* _INSTRUCTIONS TO FOLLOW_
Go through the data below and return each line containing the word "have".

* _Saved entries_
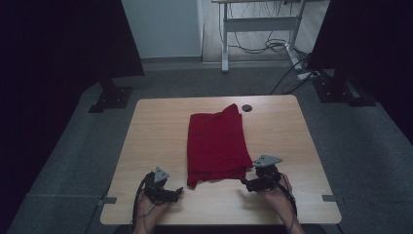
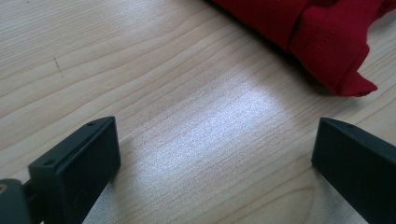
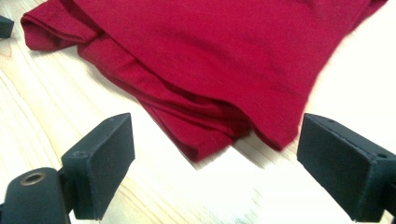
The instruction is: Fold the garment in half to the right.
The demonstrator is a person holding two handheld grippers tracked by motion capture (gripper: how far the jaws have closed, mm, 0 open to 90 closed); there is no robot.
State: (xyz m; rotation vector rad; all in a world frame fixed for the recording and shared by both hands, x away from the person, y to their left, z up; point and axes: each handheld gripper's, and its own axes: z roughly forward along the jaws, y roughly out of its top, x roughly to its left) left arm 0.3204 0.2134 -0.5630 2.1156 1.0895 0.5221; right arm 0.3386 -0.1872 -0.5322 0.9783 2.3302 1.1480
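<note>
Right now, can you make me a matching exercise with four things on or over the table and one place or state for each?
Things:
1. red cloth
2. left tool
3. right tool
4. dark round hole

Places or states:
A. open, by the cloth's near right corner
B. folded, in the table's middle
C. in the tabletop at the far edge
D. open, over bare wood by the cloth's near left corner

Pairs: 1-B, 2-D, 3-A, 4-C
</note>
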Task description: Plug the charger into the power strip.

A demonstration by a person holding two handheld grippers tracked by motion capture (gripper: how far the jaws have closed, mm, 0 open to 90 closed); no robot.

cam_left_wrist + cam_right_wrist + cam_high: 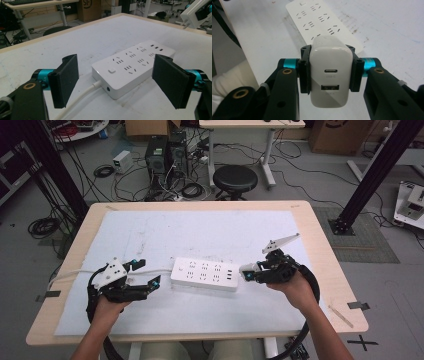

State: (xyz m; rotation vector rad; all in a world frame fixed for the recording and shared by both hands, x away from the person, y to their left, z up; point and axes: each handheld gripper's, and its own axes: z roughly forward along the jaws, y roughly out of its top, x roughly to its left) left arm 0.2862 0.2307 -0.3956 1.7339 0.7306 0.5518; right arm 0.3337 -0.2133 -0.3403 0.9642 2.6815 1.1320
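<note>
Right gripper [329, 75]: jaws clamped on a white USB charger [329, 77], one pad against each side wall. The charger's rear face looks into the right gripper view, an oval USB-C port above a rectangular USB-A port. Its far end points toward the power strip [322, 22] lying beyond on the table. In the high view the right gripper [248, 271] hangs just off the right end of the strip, charger at its tip; whether the charger touches the strip cannot be told. The person's right hand [296, 287] grips the tool from behind, and the grey three-cornered plate [280, 242] juts up above it.

Left gripper [120, 82]: jaws spread wide, nothing between the pads. Foam-faced pads [65, 80] flank the near end of the white power strip [132, 68] in the left gripper view without touching it. In the high view the left gripper [147, 275] sits just off the strip's left end, left hand [107, 307] behind it.

Power strip [205, 274]: flat on a white sheet [200, 235] covering the wooden table [320, 245], near mid-table, slightly skewed. Two rows of sockets, USB slots at the far end, a square button near the cord end. The white cord [82, 97] leaves the end nearest the left gripper and runs off leftward across the sheet.

Beyond the table: a black round stool [235, 179] and computer towers [164, 154] amid cables on the floor.
</note>
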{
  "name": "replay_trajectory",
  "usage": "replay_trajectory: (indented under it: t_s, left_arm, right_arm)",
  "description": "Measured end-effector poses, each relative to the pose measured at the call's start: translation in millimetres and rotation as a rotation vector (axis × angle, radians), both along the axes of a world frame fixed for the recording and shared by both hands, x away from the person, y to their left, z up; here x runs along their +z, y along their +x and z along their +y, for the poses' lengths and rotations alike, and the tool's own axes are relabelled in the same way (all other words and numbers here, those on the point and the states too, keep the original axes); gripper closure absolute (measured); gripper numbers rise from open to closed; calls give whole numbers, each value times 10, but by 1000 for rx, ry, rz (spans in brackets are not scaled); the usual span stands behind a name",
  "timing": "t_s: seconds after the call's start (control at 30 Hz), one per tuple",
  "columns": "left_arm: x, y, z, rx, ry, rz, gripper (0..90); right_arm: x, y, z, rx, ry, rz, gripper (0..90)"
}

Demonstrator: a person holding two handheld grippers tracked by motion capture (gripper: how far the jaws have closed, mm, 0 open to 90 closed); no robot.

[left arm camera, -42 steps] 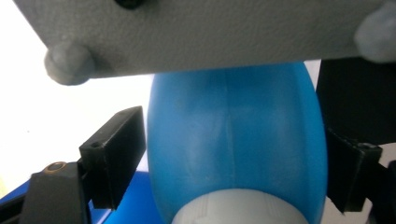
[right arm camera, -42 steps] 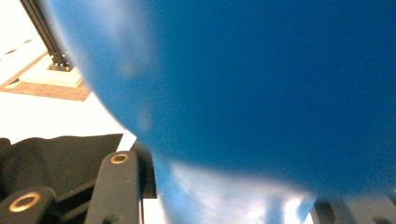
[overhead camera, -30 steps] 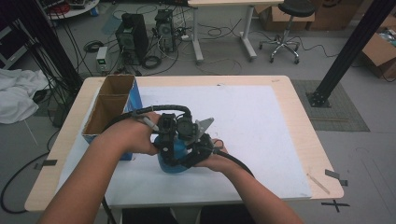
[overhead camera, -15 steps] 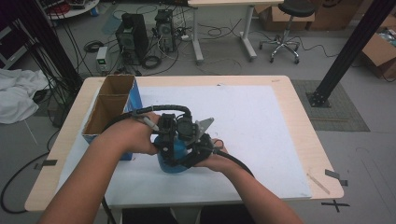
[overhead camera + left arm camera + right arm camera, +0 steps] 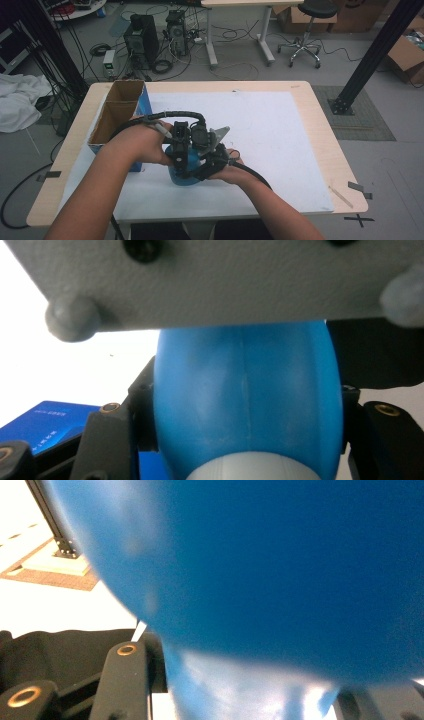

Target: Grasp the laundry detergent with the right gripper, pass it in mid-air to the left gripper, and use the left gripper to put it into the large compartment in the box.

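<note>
High view and both gripper views suggest a two-handed grip step: a blue rounded object (image 5: 184,172) near the table's (image 5: 300,95) front edge is clamped by the just-closed left gripper (image 5: 181,156) and right gripper (image 5: 210,162), so steady coordinated handling is called for next.

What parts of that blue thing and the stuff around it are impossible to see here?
- Round blue plastic object: in the high view, both hands and the left gripper and right gripper cover most of it.
- Its top: in the left gripper view, a grey plate hides it.
- Its outline: blurred, cut off in the right gripper view.
- Open cardboard box: inside shadowed, contents unclear.
</note>
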State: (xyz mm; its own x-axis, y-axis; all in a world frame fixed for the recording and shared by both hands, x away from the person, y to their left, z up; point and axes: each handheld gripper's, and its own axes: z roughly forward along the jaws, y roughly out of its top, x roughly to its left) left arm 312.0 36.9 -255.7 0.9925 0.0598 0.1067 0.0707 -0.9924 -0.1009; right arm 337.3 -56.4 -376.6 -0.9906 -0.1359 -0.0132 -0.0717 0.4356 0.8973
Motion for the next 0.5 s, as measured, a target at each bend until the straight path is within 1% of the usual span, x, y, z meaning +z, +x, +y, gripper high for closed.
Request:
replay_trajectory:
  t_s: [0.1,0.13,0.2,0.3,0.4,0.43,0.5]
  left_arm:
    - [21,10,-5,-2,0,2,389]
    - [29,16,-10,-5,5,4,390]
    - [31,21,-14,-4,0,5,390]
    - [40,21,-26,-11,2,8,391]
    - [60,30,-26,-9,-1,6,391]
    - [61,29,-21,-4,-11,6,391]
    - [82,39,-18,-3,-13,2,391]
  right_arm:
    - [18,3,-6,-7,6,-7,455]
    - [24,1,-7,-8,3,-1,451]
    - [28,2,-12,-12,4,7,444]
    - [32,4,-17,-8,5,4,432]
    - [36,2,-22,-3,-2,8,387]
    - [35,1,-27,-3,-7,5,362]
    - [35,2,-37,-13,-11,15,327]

* _SOLVED PROBLEM_
The demonstrator is a person holding two handheld grippers tracked by motion capture (gripper: how far the jaws have closed, mm, 0 open to 90 closed); there is no robot.
A demonstration by a person holding two handheld grippers tracked by motion capture (gripper: how far the jaws have closed, mm, 0 open to 90 closed); no robot.
Demonstrator: a person holding two handheld grippers tracked by motion capture (gripper: how far the jaws have closed, mm, 0 open to 90 closed); no robot.

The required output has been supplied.